» **WORK INSTRUCTIONS**
Print all of the data exactly, with no line missing.

» **DATA EXCERPT**
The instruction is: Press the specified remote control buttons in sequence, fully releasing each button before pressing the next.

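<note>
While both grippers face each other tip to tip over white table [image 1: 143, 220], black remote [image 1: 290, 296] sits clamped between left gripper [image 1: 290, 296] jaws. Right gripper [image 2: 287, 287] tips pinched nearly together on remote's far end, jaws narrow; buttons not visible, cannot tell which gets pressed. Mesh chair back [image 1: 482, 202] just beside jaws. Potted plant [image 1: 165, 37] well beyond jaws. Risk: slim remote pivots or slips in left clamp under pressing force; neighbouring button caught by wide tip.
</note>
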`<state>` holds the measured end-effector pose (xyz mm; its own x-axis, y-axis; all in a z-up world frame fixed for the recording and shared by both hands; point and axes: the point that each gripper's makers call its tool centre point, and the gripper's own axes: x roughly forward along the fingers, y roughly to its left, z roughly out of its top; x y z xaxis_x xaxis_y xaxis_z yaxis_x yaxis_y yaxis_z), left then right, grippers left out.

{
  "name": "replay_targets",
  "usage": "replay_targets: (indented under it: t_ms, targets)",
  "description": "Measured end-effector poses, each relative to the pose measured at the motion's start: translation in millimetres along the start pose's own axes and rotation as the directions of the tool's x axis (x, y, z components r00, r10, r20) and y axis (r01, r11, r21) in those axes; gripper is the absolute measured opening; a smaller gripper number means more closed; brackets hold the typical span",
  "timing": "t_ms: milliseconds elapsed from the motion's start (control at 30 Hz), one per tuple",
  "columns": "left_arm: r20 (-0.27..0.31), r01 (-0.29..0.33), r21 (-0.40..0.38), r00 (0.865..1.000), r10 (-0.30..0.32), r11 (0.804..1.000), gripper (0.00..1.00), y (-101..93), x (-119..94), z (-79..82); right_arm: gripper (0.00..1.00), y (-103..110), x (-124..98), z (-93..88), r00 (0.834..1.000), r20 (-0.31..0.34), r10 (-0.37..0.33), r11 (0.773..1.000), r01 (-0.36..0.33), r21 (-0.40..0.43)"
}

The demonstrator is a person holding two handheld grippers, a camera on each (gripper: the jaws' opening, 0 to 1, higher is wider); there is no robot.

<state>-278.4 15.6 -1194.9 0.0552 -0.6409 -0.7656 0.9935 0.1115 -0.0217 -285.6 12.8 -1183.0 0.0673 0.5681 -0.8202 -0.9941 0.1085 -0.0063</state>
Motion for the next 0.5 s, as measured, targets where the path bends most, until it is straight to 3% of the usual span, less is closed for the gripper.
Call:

» **ANSWER**
The instruction is: Press the specified remote control buttons in sequence, fully releasing each button before pressing the next.

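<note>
While both grippers face each other tip to tip over white table [image 1: 143, 220], black remote [image 1: 290, 296] sits clamped between left gripper [image 1: 290, 296] jaws. Right gripper [image 2: 287, 287] tips pinched nearly together on remote's far end, jaws narrow; buttons not visible, cannot tell which gets pressed. Mesh chair back [image 1: 482, 202] just beside jaws. Potted plant [image 1: 165, 37] well beyond jaws. Risk: slim remote pivots or slips in left clamp under pressing force; neighbouring button caught by wide tip.
</note>
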`<state>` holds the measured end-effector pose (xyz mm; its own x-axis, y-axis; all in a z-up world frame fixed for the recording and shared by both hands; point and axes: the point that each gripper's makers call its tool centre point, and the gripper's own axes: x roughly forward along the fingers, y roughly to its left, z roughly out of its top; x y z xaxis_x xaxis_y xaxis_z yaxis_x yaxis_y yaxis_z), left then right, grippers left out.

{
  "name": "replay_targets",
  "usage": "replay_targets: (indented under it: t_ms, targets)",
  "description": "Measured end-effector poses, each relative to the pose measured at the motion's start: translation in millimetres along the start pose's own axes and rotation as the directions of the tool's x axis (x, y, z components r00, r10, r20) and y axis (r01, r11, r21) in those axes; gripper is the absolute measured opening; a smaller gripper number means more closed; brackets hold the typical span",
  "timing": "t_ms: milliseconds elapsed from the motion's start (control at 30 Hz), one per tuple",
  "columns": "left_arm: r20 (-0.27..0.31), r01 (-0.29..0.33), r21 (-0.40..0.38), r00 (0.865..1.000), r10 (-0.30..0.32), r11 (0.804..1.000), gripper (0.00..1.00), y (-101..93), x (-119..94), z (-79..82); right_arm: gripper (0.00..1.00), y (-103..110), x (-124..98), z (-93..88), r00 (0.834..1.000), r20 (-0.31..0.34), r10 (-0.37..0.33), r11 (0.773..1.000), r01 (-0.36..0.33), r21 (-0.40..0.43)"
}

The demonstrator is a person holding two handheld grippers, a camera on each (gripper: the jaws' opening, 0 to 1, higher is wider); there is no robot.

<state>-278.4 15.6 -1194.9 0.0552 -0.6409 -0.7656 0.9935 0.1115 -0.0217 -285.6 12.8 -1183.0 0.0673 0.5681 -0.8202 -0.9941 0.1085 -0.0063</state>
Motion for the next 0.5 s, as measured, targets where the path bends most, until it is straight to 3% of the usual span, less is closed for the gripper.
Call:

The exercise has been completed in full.